Matt Allen

No. 12
- Position:: Punter

Personal information
- Born:: October 23, 1977 (age 47) Montgomery, Alabama, U.S.
- Height:: 6 ft 3 in (1.91 m)
- Weight:: 230 lb (104 kg)

Career information
- High school:: Calvary Christian (Montgomery)
- College:: Troy
- NFL draft:: 2001: undrafted

Career history
- Atlanta Falcons (2001)*; Seattle Seahawks (2002)*; Atlanta Falcons (2002)*; New York Giants (2002);
- * Offseason and/or practice squad member only

Career NFL statistics
- Punts:: 63
- Punt yards:: 2,045
- Punt average:: 36.9
- Inside 20:: 20
- Longest punt:: 65
- Stats at Pro Football Reference

= Matt Allen =

American football player and executive (born 1977)

Matt Allen (born October 23, 1977) is an American former professional football player who was a punter in the National Football League (NFL).
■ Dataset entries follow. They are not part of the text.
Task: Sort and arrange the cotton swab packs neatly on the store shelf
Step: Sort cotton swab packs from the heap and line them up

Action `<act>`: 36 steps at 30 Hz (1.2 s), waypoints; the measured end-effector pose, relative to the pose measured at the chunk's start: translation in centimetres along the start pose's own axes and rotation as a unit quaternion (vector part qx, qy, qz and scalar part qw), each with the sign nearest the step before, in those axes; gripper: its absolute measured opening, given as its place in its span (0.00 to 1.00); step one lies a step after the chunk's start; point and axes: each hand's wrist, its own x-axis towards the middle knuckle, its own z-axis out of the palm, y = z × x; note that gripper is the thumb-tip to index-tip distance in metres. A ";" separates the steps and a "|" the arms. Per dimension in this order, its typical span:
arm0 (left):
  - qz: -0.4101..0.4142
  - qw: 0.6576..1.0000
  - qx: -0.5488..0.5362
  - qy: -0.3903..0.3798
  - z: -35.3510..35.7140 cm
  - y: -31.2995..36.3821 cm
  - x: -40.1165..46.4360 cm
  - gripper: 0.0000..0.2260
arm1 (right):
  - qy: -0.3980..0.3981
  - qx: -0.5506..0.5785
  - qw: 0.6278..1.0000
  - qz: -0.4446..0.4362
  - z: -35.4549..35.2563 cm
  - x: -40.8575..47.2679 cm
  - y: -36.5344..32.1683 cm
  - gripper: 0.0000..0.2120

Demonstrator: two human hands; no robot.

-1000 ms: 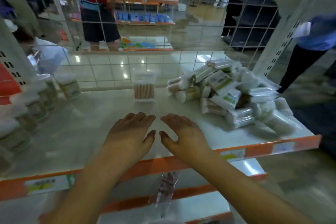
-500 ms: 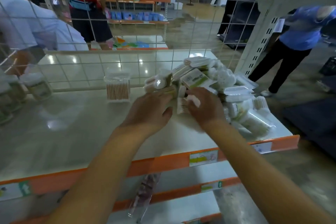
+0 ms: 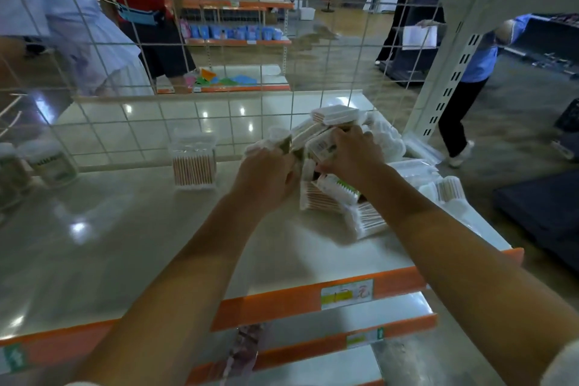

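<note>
Lying in a loose heap on the right of the shelf [image 3: 125,244], the cotton swab packs [image 3: 369,216] are clear plastic showing white tips and tan sticks. The left hand [image 3: 266,172] curls around a small round tub [image 3: 280,139]; the right hand [image 3: 351,153] seems to pinch a labelled pack [image 3: 319,147], though blur hides the fingertips. A square box [image 3: 194,163] stands apart, left.

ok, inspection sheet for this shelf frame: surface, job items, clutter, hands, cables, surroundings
surface: white shelf, orange front edge, glossy.
job's things: loose pile of swab packs at the right end; one clear swab box upright, apart, by the wire grid.
clutter: labelled jars at far left.
grippers: left hand and right hand both curled into the pile, gripping packs.
cables: nothing seen.
surroundings: people standing behind the grid; further shelves.
</note>
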 end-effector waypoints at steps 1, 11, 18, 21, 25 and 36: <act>-0.001 1.000 -0.001 0.003 0.1 0.0 -0.1 0.11 | 0.001 0.002 1.000 0.006 0.0 0.1 0.0 0.34; -0.060 0.983 -0.172 -0.025 -1.9 0.9 -1.8 0.07 | 0.033 0.102 0.992 0.058 0.3 -0.5 -0.9 0.36; -0.054 0.967 -0.248 -0.017 -3.3 1.4 -4.4 0.06 | 0.130 0.257 0.956 0.055 1.1 -1.0 -0.4 0.21; -0.080 0.951 -0.295 -0.033 -2.6 1.2 -5.2 0.08 | 0.159 0.305 0.939 0.025 1.1 -2.3 -0.5 0.20; -0.185 0.878 -0.439 -0.033 -1.4 1.7 -6.5 0.12 | 0.150 0.480 0.864 0.016 1.0 -6.4 -1.9 0.15; -0.292 0.672 -0.677 0.074 -0.2 4.3 -9.3 0.09 | 0.050 0.784 0.608 0.113 2.2 -12.7 -5.4 0.11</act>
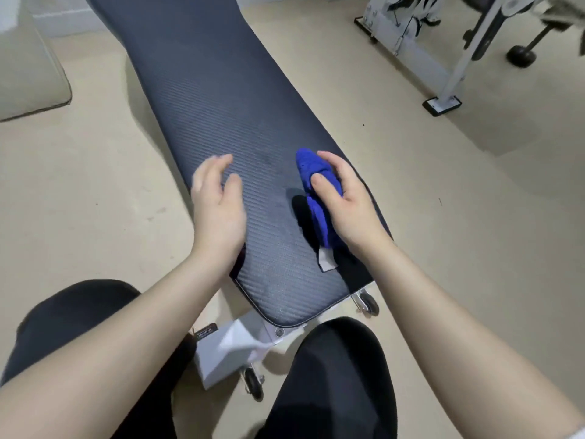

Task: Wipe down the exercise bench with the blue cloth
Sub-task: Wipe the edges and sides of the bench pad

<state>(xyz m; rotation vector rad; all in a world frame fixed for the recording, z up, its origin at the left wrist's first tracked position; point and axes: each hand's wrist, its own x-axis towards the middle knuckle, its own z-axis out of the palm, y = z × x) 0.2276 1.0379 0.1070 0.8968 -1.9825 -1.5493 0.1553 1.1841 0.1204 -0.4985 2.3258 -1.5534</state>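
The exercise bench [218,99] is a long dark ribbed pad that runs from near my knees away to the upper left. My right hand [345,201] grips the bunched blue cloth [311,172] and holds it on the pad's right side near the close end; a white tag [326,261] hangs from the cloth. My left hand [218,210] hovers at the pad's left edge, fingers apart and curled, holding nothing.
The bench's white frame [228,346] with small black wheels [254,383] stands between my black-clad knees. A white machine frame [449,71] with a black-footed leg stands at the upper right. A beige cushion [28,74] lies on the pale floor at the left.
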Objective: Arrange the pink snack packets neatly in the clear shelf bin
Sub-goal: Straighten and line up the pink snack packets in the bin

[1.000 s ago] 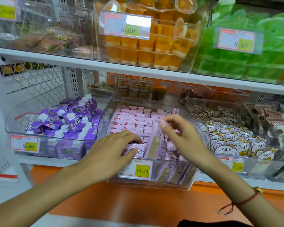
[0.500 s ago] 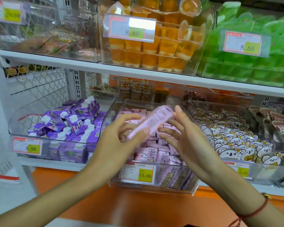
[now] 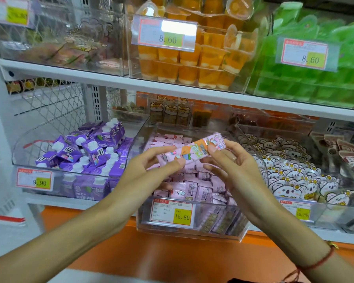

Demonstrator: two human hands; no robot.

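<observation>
Fingers of both hands pinch one long pink snack packet (image 3: 192,153) and hold it up over the clear shelf bin (image 3: 192,227). The left hand (image 3: 149,170) grips the low left end between thumb and fingertips. The right hand (image 3: 231,166) grips the high right end the same way. So the packet is tilted, with its picture side facing up, and it is not touching the other pink packets (image 3: 192,186) in the bin below.

I think the job now is to lay this packet down tidy. To do that well, make it level first. Then turn it so it lines up with the neat rows at the back of the bin. The packets near the front look jumbled, so a flat spot may need making first. Lower it slowly with both hands and let go only when it rests flat. Keep it out of the purple drink cartons (image 3: 86,152) on the left and the koala snack packs (image 3: 290,178) on the right.
</observation>
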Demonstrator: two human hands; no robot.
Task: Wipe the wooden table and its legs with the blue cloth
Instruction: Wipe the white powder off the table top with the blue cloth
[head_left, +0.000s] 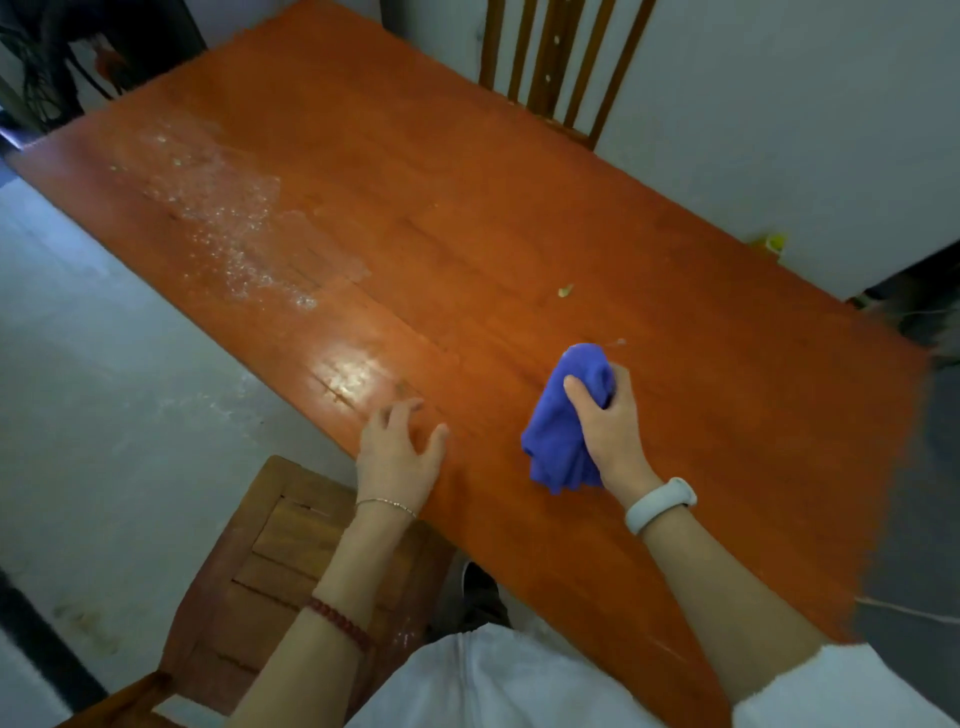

Allen played college football for the Troy Trojans and signed as an undrafted free agent with the Atlanta Falcons in 2001. He played for one season with Falcons and New York Giants.

==Early life==
Allen played football, basketball, and baseball for Calvary Christian Academy.

==College career==
Allen played for Troy State University.

== NFL career ==
Before joining the Giants, Allen played for the Atlanta Falcons in the preseason. In his lone NFL season, Allen had 63 punts for 2,326 yards with 2,045 net yards and an average 36.9 yards per punt. He is infamously known for attempting a pass to Rich Seubert after a botched snap from Trey Junkin on a field goal attempt to win the game on the last play of the Giants-49ers NFC Wildcard game on January 5, 2003. The pass fell incomplete, ending the Giants' season, although an obvious pass interference penalty wasn't called by officials. Had that penalty been called, the Giants would have had another chance to kick the winning field goal, as it would have offset their own ineligible man downfield penalty and resulted in an extra, untimed down. However, as it was not 4th down and the team had a timeout left, Allen also could have earned another field goal attempt if he had taken a knee and then used the time out.

This play ended up being #10 on NFL Top 10's Top Ten Meltdowns and Top Ten Controversial Calls at #7.